Several senior Biden officials, speaking on the condition of anonymity to discuss sensitive conversations, said Wednesday that Israeli officials have told them privately that they do not feel the need to hit back against Iran in an immediate and massive way. Yet officials in the United States and Europe fear that Israel could hit economic targets in Iran that would prompt a dangerous escalatory reaction.


Tehran has long signaled that attacks on its oil and gas industry would be a “red line,” a senior European official said. Such a strike would probably prompt retaliatory attacks from Iran on Western energy interests, potentially disrupting the global economy one month before the U.S. presidential election.


American officials say they are encouraging Israel to respond in a measured way, but U.S. allies in Europe are concerned that Washington is not putting sufficient pressure on the government of Prime Minister Benjamin Netanyahu. “Our understanding is the Americans are not holding them back,” said the official, who spoke on the condition of anonymity to discuss a sensitive military matter.


Biden administration officials say that while Israeli leaders have suggested they will act with restraint, that could change once Netanyahu’s decision-making has passed through the blender of Israeli politics, where far-right voices hold considerable power. Some officials say Israeli leaders’ private assurances have not always panned out over the past year.


At the same time, Israeli leaders have taken a relatively aggressive tone toward Iran publicly.


Inside Israel, there is a strong appetite for a major military response, with a sense that Iran is unusually weakened because its strongest proxy, Hezbollah, is reeling from recent Israeli attacks that damaged its communication system and decimated its leadership. Former Israeli Prime Minister Naftali Bennett recently urged Netanyahu to immediately authorize strikes on Iran’s nuclear program.


“We must act *now* to destroy Iran’s nuclear program, its central energy facilities, and to fatally cripple this terrorist regime,” Bennett said on social media Tuesday. “The octopus’s tentacles are temporarily paralyzed — now comes the head.”


On Wednesday, Biden said he did not support an Israeli strike on nuclear sites in response to a question.
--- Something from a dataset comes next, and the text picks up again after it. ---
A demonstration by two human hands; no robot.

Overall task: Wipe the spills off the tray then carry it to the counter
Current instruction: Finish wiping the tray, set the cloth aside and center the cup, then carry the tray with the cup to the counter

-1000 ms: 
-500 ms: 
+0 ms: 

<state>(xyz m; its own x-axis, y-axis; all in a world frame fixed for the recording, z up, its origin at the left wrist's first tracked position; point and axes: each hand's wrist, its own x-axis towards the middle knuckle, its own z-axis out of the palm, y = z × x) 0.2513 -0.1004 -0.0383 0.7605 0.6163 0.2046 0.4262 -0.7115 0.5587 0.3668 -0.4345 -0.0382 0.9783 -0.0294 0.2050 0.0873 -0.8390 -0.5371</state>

A senior administration official said Israeli officials have not discussed such a move in private conversations with U.S. officials.


Last week, U.S. officials believed they had Israeli sign-off on a cease-fire proposal with Hezbollah, officials said at the time, only for Netanyahu to forcefully reject the proposal once the United States and other countries, including France, announced it publicly.


“What the Americans understand is the Iranians desperately don’t want escalation, and that reality means both you’re a little less concerned about escalation but you’re worried the Israelis might try to do more,” said Ian Bremmer, president and founder of Eurasia Group. “The Israelis are on the front lines here — they’re the ones who feel the existential threat — but they also certainly do not feel bound by American pressure, and that makes Biden look bad.”


Iran fired about 180 missiles directly into Israel on Tuesday with little advance warning — only the second time the country has launched a direct attack into Israeli territory — in retaliation for Israel killing Hezbollah leader Hasan Nasrallah last week in Beirut. That strike also killed an Iranian general, and Iran had yet to retaliate for Israel killing Hamas chief Ismail Haniyeh in Tehran in July.


The Israeli military announced Monday the start of ground operations in southern Lebanon, where Hezbollah militants had been launching drones and rockets into Israel since Hamas carried out a surprise attack on Israel last Oct. 7 that killed some 1,200 people.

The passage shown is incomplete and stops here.